3. No, please see my P.S. comment immediately above. That && is part of how you implement move in what is clearly termed a "special member function" (note the word: "special"), not part of the general guidance of how to use move in general code. Also, && is perfectly fine as a general optimization, including for parameters in generic code which more often does reach for more advanced optimizations/techniques, unlike most user code.

Scott Meyers said...

@Herb Sutter: The bulk of your post from this morning at 7:19 AM argues that passing by rvalue reference is an optimization.

Herb Sutter said...

Then let me be clear: I understood that your post presented && in part as having better efficiency because of saving a unique_ptr move. I'm simply acknowledging that and arguing that shouldn't be a first-order question to be considering up front; clarity and correctness is first, and using &&, in part with the justification that is saves a move, is premature by default because it has downsides for clarity and correctness that I and others have listed. Of course && is a fine tool for non-default special situations when you have a need, such as to implement move (the language specially recognizes SMFs that take &&'s) or for efficiency (if you've proven that the extra unique_ptr copy is a hot spot, which will be virtually never but anyway, or are writing generic code which like the STL itself naturally uses more general tools by default than typical application code would).

bilbothebaggins said...

The fact that by-value guarantees ownership transfer seems rather irrelevant to me. I think Scott already asked it: Provide an example, where it matters to the caller that:
* it's been moved from
* this is guaranteed by the function signature alone (vs. documented behaviour)
* and every caller of a function needs this guarantee (because if only some callers need the guarantee, *they* should just additionally wipe the object, if the functions doc doesn't guarantee moved-from

bilbothebaggins said...

I would add however, that I think this cannot be considered in isolation for move only types. If I get things correctly, copy+move types benefit greatly from pass by value, because you can roll both the move case as well as the copy case into one signature.
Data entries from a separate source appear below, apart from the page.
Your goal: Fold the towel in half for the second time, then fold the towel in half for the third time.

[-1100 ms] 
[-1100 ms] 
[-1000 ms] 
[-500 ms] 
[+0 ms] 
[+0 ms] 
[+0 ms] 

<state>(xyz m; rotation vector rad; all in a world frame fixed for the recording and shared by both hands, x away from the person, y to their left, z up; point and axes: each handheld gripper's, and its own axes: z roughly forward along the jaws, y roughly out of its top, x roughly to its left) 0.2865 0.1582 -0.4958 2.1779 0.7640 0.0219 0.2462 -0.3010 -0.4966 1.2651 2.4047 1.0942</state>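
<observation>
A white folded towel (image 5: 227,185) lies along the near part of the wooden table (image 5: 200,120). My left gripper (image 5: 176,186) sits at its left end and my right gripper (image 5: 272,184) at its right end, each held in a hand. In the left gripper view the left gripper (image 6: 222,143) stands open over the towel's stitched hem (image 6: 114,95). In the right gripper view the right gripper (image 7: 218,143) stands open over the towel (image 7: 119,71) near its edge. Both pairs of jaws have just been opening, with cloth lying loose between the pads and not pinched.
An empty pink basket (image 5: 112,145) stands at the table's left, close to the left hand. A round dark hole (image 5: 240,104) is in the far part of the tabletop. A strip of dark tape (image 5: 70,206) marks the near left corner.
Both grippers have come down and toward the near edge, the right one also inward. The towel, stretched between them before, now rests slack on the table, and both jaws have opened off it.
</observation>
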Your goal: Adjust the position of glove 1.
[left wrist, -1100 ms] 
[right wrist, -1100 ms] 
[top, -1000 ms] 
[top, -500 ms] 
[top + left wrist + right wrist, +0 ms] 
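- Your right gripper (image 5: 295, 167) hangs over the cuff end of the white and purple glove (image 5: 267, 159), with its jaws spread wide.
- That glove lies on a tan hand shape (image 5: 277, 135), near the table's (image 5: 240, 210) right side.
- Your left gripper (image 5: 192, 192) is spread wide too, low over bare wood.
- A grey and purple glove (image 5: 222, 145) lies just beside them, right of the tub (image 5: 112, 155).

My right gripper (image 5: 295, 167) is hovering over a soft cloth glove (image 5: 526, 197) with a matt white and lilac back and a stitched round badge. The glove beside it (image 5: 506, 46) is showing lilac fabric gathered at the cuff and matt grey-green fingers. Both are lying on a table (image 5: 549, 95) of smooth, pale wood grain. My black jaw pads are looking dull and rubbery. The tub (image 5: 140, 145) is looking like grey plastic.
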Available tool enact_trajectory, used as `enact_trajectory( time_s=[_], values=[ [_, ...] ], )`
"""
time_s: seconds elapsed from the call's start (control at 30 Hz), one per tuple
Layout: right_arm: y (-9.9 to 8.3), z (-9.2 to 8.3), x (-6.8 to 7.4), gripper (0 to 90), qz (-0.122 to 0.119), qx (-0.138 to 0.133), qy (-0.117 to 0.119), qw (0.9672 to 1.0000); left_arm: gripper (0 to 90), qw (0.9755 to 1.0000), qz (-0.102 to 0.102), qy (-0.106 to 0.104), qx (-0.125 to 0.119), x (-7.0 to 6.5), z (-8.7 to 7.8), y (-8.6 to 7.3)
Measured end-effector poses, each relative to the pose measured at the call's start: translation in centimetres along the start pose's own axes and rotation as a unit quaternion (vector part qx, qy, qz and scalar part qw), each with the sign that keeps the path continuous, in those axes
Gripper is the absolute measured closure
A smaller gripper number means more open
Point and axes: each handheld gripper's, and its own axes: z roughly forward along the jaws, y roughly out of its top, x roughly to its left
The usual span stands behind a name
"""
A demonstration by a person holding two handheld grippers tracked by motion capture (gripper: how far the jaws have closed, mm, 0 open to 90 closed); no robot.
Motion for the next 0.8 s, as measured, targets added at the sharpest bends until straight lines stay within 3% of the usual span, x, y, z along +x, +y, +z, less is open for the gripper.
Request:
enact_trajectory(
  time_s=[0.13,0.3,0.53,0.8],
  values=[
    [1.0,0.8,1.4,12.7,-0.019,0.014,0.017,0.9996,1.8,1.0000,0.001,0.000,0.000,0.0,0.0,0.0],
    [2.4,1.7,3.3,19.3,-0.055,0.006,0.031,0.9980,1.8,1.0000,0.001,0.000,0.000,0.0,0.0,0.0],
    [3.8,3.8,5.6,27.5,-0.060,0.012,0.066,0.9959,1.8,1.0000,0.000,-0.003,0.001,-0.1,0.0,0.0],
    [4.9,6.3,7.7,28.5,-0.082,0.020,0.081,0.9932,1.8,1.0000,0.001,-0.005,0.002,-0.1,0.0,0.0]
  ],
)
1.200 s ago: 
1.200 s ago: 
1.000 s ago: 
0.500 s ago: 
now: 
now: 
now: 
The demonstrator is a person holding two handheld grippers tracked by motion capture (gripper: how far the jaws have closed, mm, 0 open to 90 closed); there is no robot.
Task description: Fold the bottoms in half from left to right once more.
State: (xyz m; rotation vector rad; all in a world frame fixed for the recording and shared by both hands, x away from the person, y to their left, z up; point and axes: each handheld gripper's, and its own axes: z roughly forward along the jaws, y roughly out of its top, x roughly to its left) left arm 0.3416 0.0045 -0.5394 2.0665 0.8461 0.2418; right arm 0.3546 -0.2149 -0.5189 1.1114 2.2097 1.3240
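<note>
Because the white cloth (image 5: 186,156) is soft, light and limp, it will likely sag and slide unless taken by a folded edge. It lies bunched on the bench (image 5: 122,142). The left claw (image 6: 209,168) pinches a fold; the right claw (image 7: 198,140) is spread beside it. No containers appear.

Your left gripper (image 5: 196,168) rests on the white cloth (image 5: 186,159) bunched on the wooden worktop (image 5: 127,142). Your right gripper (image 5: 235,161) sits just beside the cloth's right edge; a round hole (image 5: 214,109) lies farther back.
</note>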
Unifying the move-only case with the "normal" type case, *is* a compelling reason to advocate pass-by-value, but IMHO it's got nothing to do with what pass-by-val does or does not guarantee fore the move-only types.

Niels Dekker said...

IMhO, the position of supporters of pass-by-value for move-only types would be stronger if copy-elision would be required (to the compiler), in those circumstances where it is now only just 'permitted' (according to the C++ Standard).

My 2 cents, Niels

Niels Dekker said...

With pass-by-reference, runtime type information of the argument is preserved (if it has a virtual table). Is that a good or a bad thing, compared to pass-by-value (within the context of this discussion)? At least, it allows adding a check, e.g., for debugging, to ensure that no accidental object slicing takes place:

void f(SomeType&& param)
{
assert(typeid(param) == typeid(SomeType));

// Now go stealing from the argument...
}

Scott Meyers said...

@Niels Dekker: If slicing would lead to incorrect program behavior, pass by value should never be used.